Faithful segregation of homologous chromosomes during meiosis requires pairing, synapsis, and crossing-over. In the nematode Caenorhabditis elegans, homolog pairing and synapsis depend on pairing centers, special regions near one end of each chromosome that interact with the nuclear envelope and cytoplasmic microtubules. Pairing centers are required for nuclear reorganization at the onset of meiosis. Here, I show that pairing centers recruit the Polo-like kinase PLK-2 to induce nuclear envelope remodeling, chromosome pairing, and synapsis. Recruitment of PLK-2 is also required to mediate a cell cycle delay and selective apoptosis of nuclei containing unsynapsed chromosomes, establishing a molecular link between these two quality control mechanisms. I also show that the checkpoint kinase CHK-2 is recruited to the interface of pairing centers and nuclear envelope proteins, consistent with its role in promoting homolog interactions and nuclear reorganization.
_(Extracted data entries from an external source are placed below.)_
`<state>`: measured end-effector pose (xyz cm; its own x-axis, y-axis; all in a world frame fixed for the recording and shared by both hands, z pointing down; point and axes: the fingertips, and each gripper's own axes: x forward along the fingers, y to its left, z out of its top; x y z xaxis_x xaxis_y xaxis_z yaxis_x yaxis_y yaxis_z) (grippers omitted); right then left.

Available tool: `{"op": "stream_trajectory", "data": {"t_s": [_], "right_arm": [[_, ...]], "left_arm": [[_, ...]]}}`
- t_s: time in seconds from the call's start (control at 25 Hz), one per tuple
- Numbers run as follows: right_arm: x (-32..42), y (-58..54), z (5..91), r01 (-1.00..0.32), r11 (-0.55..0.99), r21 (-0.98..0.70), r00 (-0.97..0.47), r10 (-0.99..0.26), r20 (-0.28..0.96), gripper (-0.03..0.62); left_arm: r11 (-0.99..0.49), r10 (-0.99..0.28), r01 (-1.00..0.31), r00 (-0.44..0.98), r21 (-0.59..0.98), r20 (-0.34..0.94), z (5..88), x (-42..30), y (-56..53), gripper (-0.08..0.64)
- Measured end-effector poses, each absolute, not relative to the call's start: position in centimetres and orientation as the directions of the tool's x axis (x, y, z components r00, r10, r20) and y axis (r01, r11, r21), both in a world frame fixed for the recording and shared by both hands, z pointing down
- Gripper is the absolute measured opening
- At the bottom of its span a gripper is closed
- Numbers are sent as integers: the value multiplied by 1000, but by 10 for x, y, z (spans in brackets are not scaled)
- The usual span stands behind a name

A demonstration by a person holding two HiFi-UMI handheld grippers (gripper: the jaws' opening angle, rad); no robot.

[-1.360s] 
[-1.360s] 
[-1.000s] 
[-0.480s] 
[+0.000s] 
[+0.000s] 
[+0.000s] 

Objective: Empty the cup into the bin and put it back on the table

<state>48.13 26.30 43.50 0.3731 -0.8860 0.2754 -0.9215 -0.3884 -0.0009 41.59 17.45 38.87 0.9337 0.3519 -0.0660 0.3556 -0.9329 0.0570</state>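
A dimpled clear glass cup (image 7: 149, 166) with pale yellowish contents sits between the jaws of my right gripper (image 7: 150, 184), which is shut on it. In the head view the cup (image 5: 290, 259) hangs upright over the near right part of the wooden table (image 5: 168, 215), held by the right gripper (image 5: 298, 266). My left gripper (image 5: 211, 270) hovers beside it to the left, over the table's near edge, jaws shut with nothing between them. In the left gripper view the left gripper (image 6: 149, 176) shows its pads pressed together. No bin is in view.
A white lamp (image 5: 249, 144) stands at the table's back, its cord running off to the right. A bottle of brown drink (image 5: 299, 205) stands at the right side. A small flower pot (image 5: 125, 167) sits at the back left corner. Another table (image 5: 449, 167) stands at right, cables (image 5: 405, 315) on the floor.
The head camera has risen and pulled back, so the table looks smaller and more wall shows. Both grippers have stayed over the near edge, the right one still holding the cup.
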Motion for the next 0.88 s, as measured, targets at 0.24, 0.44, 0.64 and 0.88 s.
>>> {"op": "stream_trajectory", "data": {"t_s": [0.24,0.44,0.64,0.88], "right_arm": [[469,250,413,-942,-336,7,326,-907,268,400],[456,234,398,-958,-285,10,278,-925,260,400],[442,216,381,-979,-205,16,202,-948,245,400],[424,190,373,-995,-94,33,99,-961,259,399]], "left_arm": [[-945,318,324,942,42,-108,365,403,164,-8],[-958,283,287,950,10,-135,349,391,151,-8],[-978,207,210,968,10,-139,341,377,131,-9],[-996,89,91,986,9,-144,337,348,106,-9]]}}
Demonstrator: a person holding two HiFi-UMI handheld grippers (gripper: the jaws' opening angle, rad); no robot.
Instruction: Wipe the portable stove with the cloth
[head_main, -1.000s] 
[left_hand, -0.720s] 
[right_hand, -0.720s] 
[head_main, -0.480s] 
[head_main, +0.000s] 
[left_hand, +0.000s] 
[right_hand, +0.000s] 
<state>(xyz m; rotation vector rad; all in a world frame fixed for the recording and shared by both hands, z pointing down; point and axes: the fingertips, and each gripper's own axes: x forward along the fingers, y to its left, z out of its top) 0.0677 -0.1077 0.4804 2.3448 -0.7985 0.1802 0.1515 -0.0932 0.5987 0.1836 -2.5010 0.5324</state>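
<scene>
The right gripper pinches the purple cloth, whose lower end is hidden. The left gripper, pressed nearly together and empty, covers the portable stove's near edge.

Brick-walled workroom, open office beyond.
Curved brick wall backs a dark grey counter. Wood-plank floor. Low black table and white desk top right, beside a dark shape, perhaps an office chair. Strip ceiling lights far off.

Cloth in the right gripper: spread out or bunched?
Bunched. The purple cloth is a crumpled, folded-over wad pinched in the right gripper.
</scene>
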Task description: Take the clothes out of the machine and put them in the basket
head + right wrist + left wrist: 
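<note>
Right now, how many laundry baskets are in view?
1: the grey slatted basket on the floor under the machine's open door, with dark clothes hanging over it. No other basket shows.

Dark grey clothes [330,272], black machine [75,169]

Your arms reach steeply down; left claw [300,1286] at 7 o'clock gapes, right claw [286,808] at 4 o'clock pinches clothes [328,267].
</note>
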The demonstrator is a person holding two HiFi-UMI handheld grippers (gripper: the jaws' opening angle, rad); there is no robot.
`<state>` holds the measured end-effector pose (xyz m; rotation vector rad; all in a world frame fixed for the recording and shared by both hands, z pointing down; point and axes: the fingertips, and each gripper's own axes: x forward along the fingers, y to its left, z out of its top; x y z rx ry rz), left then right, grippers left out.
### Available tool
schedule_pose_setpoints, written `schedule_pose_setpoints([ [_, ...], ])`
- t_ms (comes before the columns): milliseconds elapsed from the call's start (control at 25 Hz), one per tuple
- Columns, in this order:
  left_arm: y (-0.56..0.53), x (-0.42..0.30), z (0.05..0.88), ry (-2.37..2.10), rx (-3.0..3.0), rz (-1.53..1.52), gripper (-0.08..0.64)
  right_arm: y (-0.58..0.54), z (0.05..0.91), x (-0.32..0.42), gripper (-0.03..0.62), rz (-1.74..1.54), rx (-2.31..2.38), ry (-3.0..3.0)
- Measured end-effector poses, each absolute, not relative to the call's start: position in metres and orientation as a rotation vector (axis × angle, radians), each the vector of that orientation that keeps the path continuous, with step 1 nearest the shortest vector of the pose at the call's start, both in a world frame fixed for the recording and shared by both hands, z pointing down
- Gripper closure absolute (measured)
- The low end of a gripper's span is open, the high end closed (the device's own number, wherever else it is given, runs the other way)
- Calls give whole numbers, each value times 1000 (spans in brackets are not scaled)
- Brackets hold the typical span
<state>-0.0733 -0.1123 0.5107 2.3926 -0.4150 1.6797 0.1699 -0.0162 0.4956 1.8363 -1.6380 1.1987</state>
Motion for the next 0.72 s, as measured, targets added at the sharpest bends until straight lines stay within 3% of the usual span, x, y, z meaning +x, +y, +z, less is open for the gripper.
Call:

Interestingly, PLK-2 is later recruited to the axes of paired and synapsed chromosomes where it plays a downstream role in synaptonemal complex dynamics. This work reveals new functions for the conserved family of Polo-like kinases, and advances our understanding of how meiotic processes are properly coordinated to ensure transmission of genetic information from parents to progeny.